Siempre se ha dicho que la naturaleza es sabia, y no me atrevo yo a contradecirlo, a pesar de que a veces se gasta muy mala leche, y la impetuosidad suele ser cosa de torpes. Por regla general, la naturaleza equilibra el orden vital del planeta, todo lo tiene diseñado para que funcione medianamente bien, aunque a veces le dan súbitos arrebatos y remueve los mares para desencadenar catastróficas tormentas, o la corteza terrestre para provocar terroríficos terremotos. Así pues, los seres humanos, en nuestra evolución siempre hemos estado obligados a bregar con los caprichos de la naturaleza. Desde la construcción de la primera y sencilla vivienda, durante la prehistoria, a la elevación del más alto y sofisticado rascacielos, inaugurado hace días en Dubai, hemos estado supeditados a condicionamientos naturales, como la climatología y orografía del terreno. También hemos emulado a la naturaleza para soportar su severidad. Por ejemplo, para combatir el calor, aprendimos a producir hielo, y lluvia artificial para paliar la sequía. Pero muchas veces nos golpea y no podemos evitarlo.

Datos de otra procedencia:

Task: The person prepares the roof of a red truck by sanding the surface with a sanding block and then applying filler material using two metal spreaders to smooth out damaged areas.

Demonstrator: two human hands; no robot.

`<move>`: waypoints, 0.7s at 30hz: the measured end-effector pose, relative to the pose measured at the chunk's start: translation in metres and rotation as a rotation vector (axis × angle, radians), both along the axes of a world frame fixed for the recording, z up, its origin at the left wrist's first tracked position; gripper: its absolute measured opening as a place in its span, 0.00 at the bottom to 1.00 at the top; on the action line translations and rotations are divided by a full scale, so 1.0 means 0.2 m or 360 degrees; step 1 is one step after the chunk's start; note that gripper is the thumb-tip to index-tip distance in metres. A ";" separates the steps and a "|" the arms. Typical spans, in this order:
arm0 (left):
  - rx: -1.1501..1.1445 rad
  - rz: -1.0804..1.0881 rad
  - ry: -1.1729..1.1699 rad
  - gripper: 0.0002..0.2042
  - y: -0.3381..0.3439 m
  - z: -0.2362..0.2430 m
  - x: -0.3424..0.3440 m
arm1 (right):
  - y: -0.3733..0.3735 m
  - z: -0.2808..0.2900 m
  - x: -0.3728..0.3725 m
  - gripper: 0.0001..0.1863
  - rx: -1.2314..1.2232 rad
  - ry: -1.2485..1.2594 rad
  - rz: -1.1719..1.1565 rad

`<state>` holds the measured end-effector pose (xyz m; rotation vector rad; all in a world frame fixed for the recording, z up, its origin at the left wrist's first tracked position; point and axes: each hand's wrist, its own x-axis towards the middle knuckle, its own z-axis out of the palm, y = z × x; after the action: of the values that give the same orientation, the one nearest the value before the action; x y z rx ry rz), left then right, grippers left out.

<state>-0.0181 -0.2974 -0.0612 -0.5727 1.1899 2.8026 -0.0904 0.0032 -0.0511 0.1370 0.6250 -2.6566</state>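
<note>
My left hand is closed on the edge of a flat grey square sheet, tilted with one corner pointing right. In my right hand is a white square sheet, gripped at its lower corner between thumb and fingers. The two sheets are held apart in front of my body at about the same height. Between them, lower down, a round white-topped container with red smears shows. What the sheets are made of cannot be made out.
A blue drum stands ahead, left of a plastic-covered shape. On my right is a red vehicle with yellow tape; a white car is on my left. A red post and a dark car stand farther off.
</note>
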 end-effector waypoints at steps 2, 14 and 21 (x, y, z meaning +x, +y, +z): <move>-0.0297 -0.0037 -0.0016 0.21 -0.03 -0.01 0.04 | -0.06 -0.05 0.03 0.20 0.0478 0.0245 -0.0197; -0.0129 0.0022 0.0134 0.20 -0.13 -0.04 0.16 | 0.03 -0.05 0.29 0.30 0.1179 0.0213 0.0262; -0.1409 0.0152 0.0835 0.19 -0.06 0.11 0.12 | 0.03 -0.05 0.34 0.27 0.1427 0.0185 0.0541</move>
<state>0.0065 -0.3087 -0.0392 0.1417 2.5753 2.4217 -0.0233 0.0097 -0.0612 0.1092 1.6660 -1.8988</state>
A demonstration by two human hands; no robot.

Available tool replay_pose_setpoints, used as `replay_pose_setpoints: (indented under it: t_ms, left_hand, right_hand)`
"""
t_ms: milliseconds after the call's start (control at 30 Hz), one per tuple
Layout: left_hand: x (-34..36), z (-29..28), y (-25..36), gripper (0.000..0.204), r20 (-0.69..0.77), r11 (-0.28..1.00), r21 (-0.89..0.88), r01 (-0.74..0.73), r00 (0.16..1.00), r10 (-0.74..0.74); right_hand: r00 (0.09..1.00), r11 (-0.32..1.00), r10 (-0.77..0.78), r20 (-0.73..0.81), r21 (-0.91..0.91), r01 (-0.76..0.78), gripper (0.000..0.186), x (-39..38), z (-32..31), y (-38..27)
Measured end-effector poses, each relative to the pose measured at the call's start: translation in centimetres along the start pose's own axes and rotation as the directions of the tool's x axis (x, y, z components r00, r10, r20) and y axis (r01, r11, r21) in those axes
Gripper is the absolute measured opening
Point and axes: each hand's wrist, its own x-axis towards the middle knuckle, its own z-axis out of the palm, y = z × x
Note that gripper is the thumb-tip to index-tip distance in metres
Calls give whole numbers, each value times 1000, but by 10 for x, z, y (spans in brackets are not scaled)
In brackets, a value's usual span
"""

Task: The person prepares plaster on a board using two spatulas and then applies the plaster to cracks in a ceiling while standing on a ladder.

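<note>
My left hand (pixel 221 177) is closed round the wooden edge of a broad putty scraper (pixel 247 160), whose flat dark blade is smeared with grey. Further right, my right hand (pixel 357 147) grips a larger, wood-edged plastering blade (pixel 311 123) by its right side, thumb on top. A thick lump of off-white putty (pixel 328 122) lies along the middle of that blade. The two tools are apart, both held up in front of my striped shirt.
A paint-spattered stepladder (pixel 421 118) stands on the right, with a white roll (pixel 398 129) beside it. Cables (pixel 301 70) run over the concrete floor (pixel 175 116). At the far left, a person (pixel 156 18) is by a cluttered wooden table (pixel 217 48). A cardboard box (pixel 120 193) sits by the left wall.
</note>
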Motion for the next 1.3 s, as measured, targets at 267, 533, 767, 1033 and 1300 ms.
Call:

Los terremotos de Haití han sido una muestra más de que la violencia de la naturaleza es inescrutable y a veces inevitable. Esta vez se ha cebado con un pueblo que no estaba adaptado a sus antojos y sus viviendas no han soportado sus sacudidas. Una ciudad ha sido destruida y miles de personas han muerto.

Los telediarios han mostrado al mundo escenas dantescas desde Haití, originadas por la violencia natural, pero por desgracia, también hemos tenido que visionar en esos mismos telediarios escenas de terror provocadas por la violencia humana lejos de Haití, en países donde las acciones terroristas se ensañan a diario con personas indefensas. El terrorismo está a la orden del día. Es imposible entender ese afán de algunos individuos por hacer tanto daño a sus semejantes. ¿Acaso no es suficiente con las calamidades que nos envía la naturaleza?